Wine and betel were customary refreshments for formal meetings. Sano had tasted rice wine before, but not betel. His mother didn’t receive customers often enough for betel quids to be worth making. More out of curiosity, Sano took one and chewed on it.

Bitter, spicy juice erupted in his mouth, and a sudden need to gag attacked him. Afraid to make a scene, Sano forcibly swallowed the juice. It was a terrible idea. The fire that had lit up his mouth seared his throat. To his horror, he couldn't help but release deep, guttural hacks that sent spittle everywhere.

The Great Arbiter placed a small basin in front of him. Anina’s hand slapped his back. Sano spat the quid into the basin, then grabbed the cup of rice wine and downed the drink in one gulp. Both the Great Arbiter and Anina looked at him with surprise and concern.

“I’m so sorry,” Sano said, wiping his mouth with the back of his hand. Blood rushed to his cheeks and ears.

“It’s all right,” the Great Arbiter assured him, wearing a strained smile as if she were holding back a laugh. However, she just cleared her throat, and turned back to Anina, who had gone pale with what must be second-hand embarrassment.

“What brings you to Masagan again?” the Great Arbiter asked. She kept her face straight, but Sano didn’t miss the quiver in her voice that signalled she was still trying not to laugh.

“Sano and I are searching for a relative of his,” Anina answered.

“I suppose you’re hiring a searcher then?”

“No, we can manage the search ourselves. We’re just here for funds, but we’ll set out again soon enough. Is there any news you think we should know before travelling again?”

The Great Arbiter thought for a moment. She was calmer now, and had regained her air of business. “Most of the interesting rumours are coming from the east. A village not far from Masagan was attacked by the Malicious Wind, which turned thirteen people to wood. You’d know that if you'd taken the Kunting route. There would have been an abandoned village along the path.”
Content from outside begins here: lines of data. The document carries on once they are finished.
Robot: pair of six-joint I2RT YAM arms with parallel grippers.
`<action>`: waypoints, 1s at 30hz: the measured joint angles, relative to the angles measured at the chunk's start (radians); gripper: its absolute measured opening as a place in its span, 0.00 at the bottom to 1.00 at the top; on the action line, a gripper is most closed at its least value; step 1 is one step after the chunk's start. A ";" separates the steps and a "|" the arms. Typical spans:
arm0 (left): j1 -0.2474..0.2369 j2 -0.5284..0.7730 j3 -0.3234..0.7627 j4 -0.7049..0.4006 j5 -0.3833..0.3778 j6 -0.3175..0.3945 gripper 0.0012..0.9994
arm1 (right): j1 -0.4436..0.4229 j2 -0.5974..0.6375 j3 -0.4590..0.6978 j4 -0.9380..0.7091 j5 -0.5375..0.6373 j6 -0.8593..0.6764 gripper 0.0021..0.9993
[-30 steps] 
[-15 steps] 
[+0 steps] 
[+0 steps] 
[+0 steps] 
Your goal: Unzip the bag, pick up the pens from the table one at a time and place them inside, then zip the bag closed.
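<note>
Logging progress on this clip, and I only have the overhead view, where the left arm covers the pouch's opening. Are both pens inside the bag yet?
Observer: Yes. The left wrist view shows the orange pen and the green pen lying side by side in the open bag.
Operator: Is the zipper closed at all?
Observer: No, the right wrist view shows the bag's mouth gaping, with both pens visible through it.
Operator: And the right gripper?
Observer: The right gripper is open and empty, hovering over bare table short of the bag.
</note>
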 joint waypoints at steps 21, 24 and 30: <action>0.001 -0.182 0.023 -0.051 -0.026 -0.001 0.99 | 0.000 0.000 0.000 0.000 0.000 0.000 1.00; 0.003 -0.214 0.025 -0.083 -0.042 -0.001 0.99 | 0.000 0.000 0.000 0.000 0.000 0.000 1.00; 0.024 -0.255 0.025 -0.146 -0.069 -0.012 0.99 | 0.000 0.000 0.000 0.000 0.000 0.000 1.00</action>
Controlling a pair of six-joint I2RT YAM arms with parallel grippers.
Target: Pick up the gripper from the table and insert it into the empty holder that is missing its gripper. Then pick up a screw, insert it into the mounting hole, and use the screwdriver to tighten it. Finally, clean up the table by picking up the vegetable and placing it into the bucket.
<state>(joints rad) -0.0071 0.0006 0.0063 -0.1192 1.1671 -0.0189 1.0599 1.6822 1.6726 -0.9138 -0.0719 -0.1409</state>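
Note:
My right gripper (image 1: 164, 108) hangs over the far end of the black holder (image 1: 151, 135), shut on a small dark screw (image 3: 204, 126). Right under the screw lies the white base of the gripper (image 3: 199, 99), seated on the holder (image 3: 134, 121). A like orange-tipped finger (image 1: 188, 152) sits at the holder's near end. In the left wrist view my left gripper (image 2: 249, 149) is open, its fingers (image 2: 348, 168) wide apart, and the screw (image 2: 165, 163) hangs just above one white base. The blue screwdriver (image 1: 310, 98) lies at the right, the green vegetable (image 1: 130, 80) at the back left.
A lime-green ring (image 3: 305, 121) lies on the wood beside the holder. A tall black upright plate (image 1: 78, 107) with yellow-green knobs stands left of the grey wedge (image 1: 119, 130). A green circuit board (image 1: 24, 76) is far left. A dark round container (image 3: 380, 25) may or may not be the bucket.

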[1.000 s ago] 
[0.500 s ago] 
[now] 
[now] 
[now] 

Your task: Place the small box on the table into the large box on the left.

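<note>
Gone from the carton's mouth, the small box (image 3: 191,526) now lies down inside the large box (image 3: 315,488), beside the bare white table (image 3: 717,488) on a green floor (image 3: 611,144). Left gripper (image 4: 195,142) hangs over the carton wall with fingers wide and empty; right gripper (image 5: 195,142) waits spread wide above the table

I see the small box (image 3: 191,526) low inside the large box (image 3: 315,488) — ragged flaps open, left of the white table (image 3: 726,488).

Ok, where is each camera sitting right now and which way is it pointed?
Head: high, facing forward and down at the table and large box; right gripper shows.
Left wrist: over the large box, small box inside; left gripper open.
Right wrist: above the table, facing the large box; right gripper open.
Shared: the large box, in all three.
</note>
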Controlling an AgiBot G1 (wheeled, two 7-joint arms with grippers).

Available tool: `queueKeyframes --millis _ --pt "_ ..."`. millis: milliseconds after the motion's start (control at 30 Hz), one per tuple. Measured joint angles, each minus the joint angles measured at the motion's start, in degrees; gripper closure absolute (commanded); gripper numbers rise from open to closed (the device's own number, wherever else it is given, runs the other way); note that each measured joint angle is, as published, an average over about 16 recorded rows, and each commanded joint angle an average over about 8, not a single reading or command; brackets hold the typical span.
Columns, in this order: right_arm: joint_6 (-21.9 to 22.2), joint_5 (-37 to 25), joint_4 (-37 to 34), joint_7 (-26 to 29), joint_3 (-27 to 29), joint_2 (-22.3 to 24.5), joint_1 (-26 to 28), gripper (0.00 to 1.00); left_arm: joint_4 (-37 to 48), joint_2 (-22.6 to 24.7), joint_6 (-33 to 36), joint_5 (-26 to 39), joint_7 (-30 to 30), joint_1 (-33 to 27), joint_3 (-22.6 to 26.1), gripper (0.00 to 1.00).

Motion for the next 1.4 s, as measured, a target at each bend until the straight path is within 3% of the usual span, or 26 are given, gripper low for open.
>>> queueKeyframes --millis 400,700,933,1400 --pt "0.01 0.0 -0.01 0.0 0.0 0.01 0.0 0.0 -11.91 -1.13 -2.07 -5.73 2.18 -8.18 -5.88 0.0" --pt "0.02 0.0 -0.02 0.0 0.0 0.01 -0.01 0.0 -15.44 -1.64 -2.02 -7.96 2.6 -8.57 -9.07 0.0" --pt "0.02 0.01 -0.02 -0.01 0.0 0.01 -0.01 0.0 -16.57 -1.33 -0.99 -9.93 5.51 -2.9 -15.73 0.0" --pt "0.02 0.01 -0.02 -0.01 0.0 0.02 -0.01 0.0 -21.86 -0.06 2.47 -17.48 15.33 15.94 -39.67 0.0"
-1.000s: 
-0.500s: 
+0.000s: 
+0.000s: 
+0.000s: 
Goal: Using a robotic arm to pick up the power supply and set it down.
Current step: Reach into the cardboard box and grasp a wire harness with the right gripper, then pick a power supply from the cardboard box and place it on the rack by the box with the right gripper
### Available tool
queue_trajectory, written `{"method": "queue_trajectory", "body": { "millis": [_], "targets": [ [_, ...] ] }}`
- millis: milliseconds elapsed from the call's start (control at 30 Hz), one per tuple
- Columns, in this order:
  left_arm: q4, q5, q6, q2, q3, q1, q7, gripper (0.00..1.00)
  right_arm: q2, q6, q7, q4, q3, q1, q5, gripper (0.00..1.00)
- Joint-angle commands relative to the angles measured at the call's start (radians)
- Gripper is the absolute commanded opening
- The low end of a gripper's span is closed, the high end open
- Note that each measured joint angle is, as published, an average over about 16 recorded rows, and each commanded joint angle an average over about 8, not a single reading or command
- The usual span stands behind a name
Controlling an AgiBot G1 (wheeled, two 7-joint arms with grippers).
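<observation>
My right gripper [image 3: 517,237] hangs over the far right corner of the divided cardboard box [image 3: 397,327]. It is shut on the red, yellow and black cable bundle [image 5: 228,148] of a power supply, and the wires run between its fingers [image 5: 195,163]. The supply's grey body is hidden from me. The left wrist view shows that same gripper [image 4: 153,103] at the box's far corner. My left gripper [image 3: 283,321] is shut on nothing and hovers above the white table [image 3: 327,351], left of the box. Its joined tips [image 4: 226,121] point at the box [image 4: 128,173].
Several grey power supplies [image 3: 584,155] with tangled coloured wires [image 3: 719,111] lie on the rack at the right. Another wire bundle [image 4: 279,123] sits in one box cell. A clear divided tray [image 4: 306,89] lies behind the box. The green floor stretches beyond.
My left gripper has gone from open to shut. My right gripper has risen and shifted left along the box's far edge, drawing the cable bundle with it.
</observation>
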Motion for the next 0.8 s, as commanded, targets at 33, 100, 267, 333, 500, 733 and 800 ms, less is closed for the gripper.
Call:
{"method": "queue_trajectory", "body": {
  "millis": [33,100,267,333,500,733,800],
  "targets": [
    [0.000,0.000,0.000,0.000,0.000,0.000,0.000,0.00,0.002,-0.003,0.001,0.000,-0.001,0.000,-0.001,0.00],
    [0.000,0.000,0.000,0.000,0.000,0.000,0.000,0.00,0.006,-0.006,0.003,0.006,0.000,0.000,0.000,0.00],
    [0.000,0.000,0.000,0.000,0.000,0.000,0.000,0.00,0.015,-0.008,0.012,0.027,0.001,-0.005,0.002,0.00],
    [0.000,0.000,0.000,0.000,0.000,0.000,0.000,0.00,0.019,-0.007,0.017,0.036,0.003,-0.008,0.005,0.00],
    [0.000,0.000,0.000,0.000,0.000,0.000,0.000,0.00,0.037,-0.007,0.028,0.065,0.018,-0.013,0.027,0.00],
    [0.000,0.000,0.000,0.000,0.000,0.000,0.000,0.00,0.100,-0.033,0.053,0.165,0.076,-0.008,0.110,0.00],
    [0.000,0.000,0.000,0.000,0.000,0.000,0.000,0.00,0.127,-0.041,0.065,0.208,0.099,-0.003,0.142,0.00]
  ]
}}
When Sano and Anina nodded, the Great Arbiter went on. “King Bunawi is very upset about it. He’s doubling the number of sacrificial feasts. His prime shaman received clues from the deities that the solution to the Wind is related to gold and silver and, surprisingly, the moon. That’s why King Bunawi came up with a monthly strategy. He plans to make a sacrifice to a different god and goddess each month.”

The rest of the Great Arbiter’s news was difficult to keep up with, mostly because the names of the people and places she mentioned went over Sano's head. She told of overflowed rivers, tax evasion schemes, and some petty scandals among the nobility.

“Oh, and there is another thing you might have heard of,” the Great Arbiter added. “Apparently there was a rogue mage from Katam that caused a landslide to fall on a village.”

“What?” Sano and Anina exclaimed.

“You haven’t heard that rumour?”

“I heard another version,” Sano said carefully. “That a mage saved a village from a landslide.”

The Great Arbiter nodded. “It began that way, but after the story cleared up, we found out that the landslide was caused by the mage. The village isn’t there anymore.”

Sano could barely believe his ears. He looked at Anina, but if she felt any horror at the story, she was much better at hiding it than he was.

The Great Arbiter clarified, “Last I heard, the king’s warriors themselves helped the homeless villagers find some new place to live in.”

“What–” Sano was about to protest more, but Anina squeezed his hand under the table to silence him.

“Thank you,” Anina interjected. “Interesting that it turned out like that. Stories change so quickly these days. In any case, are there any vacancies in the lodges here in the market?”

Anina let go of Sano’s hand, and he buzzed with quiet frustration at the way they'd just dropped the issue.

“There might be, but it won’t be very comfortable,” the Great Arbiter said. “I can pull a few strings with that lady who owns the longhouse near the eastern bluff. You know the one I’m talking about, right? You’ve stayed at that longhouse before. The landlady owes me a favour. Seek her out, ask for a room, and tell her I sent you. She’ll give you a discount.”

Anina thanked the Great Arbiter again, and they excused themselves from her abode.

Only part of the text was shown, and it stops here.